Sift the material for lines containing "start", and return them.

***

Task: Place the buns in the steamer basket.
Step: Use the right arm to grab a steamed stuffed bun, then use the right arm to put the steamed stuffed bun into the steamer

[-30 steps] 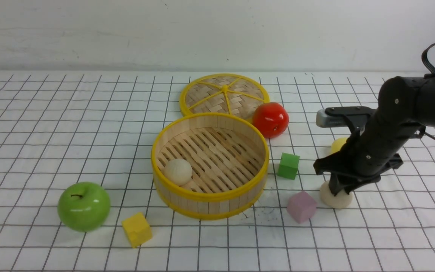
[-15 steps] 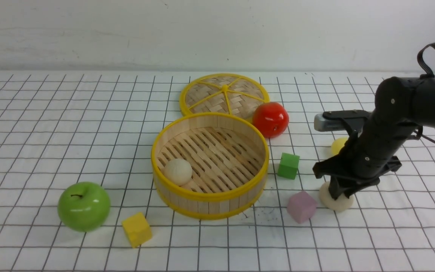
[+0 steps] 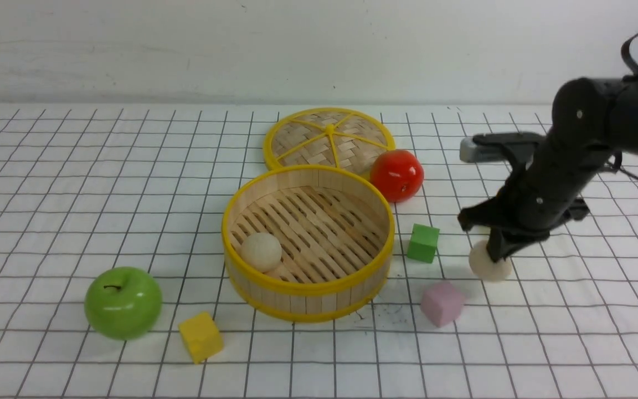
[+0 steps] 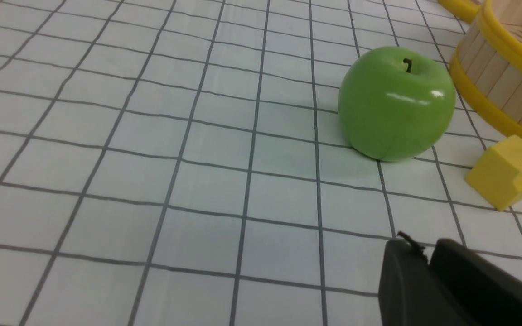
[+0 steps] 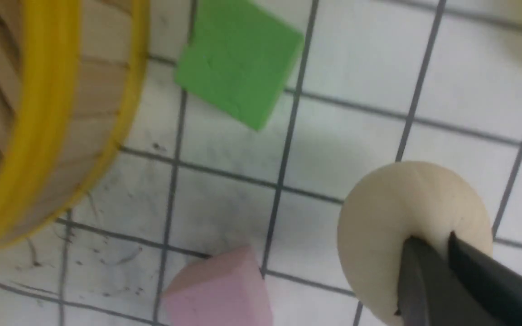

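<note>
Arm (image 3: 551,183) angled down, right tool (image 3: 499,256) gripping bun (image 3: 485,267)

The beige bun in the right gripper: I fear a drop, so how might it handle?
Probably apt to slip: the right gripper pinches only a narrow part of the beige bun, whose skin looks smooth. Being round, it would likely roll on the flat table if dropped. It seems light for so small a pinch.

We see a plain off-white wall (image 3: 186,50), faintly scuffed, behind a desk (image 3: 47,166) whose white top is ruled in a dark grid, under even, soft light.
</note>
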You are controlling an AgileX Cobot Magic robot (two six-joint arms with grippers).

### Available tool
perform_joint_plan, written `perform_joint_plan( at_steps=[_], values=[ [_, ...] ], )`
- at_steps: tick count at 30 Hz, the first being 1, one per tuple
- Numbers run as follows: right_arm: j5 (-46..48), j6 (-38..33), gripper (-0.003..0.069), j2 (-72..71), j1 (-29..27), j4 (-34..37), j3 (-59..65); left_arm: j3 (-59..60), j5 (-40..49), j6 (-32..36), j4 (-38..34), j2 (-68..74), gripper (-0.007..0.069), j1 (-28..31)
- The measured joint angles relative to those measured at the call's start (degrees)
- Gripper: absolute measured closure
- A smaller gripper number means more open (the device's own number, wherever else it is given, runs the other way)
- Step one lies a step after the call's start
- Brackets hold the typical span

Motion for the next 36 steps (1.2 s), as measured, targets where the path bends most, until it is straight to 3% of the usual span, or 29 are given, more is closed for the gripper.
perform_joint_plan(
  at_steps=[7, 10, 15, 21, 25, 26, 31, 36],
  values=[
    [1.0, -3.4, 0.0654, -0.8, 2.0, 10.7, -11.0, 0.0, 0.0, 0.0, 0.0, 0.0, 0.0546, 0.0],
    [-1.2, -8.7, 0.0654, -0.6, 5.8, 17.7, -11.7, 0.0, 0.0, 0.0, 0.0, 0.0, 0.0542, 0.0],
    [-3.4, -12.1, 0.0649, 3.2, 11.8, 18.6, -11.9, 0.0, 0.0, 0.0, 0.0, 0.0, 0.0536, 0.0],
    [-4.2, -9.5, 0.0608, 8.1, 13.8, 15.6, -11.9, 0.0, 0.0, 0.0, 0.0, 0.0, 0.0533, 0.0],
    [-4.2, -4.7, 0.0522, 9.3, 13.8, 13.0, -11.9, 0.0, 0.0, 0.0, 0.0, 0.0, 0.0533, 0.0],
    [-4.2, -3.8, 0.0461, 9.3, 13.8, 12.0, -11.9, 0.0, 0.0, 0.0, 0.0, 0.0, 0.0533, 0.0],
    [-2.5, -3.4, 0.0301, 9.2, 13.8, 11.3, -12.9, 0.0, 0.0, 0.0, 0.0, 0.0, 0.0527, 0.0],
    [2.4, -3.4, 0.0238, 9.2, 13.6, 9.0, -18.3, 0.0, 0.0, 0.0, 0.0, 0.0, 0.0522, 0.0]
  ],
)
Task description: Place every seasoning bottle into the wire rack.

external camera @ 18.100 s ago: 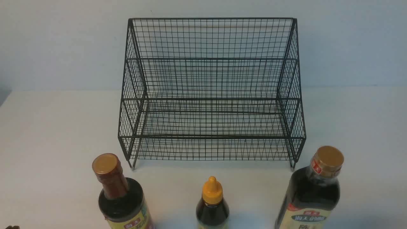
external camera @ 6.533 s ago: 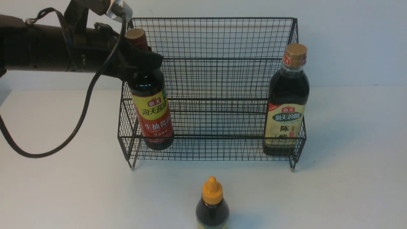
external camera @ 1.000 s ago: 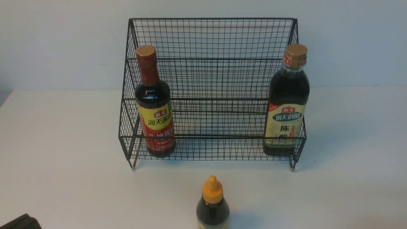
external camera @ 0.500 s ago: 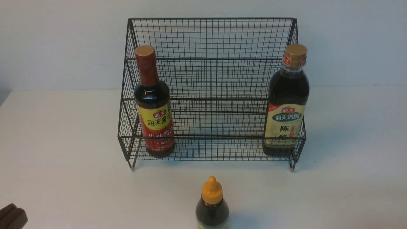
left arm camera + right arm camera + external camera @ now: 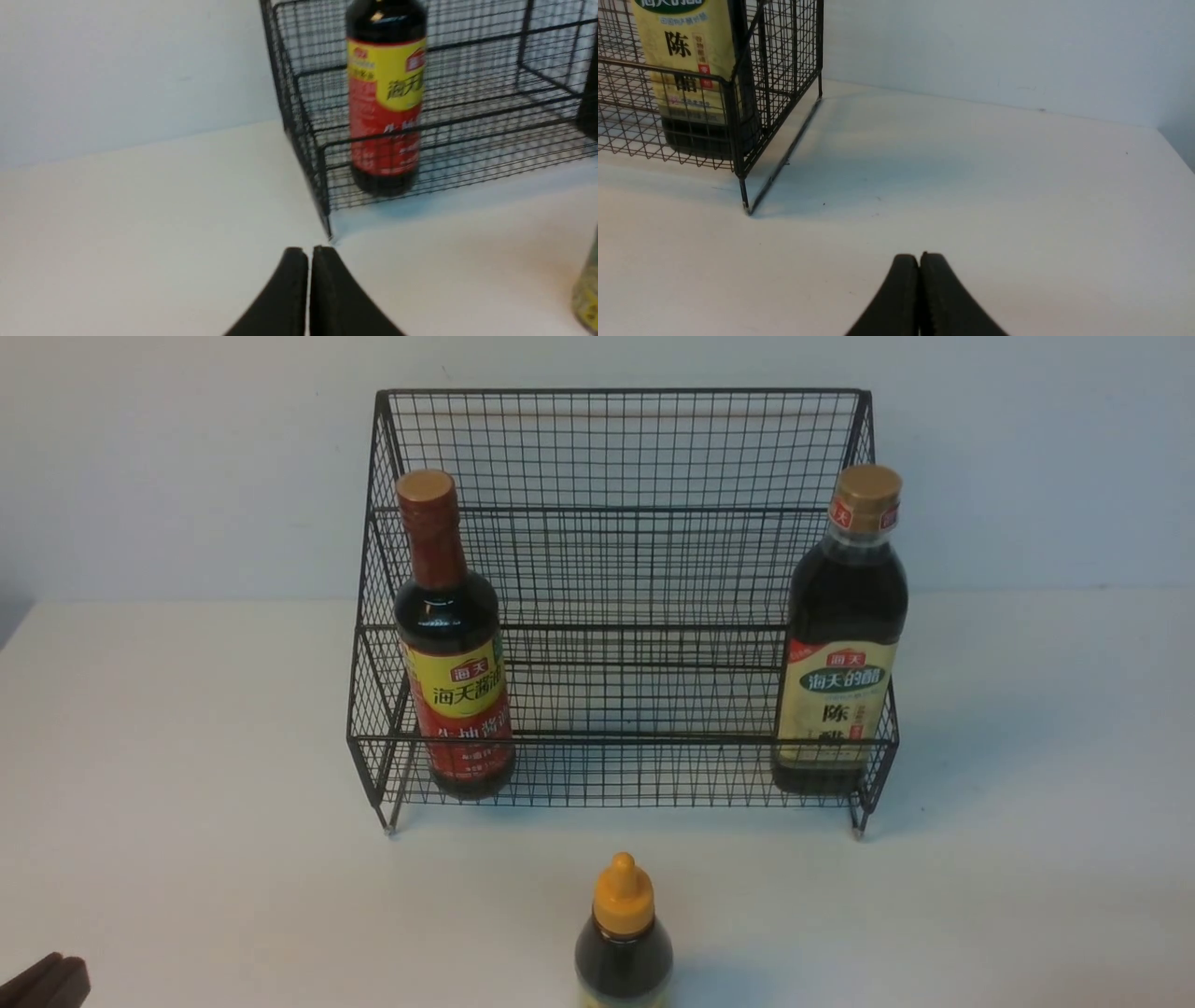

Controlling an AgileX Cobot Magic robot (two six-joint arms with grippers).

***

Result of the task »
- The measured joint angles relative to those measured at the call's start (degrees)
- Step one lies a step after the call's start

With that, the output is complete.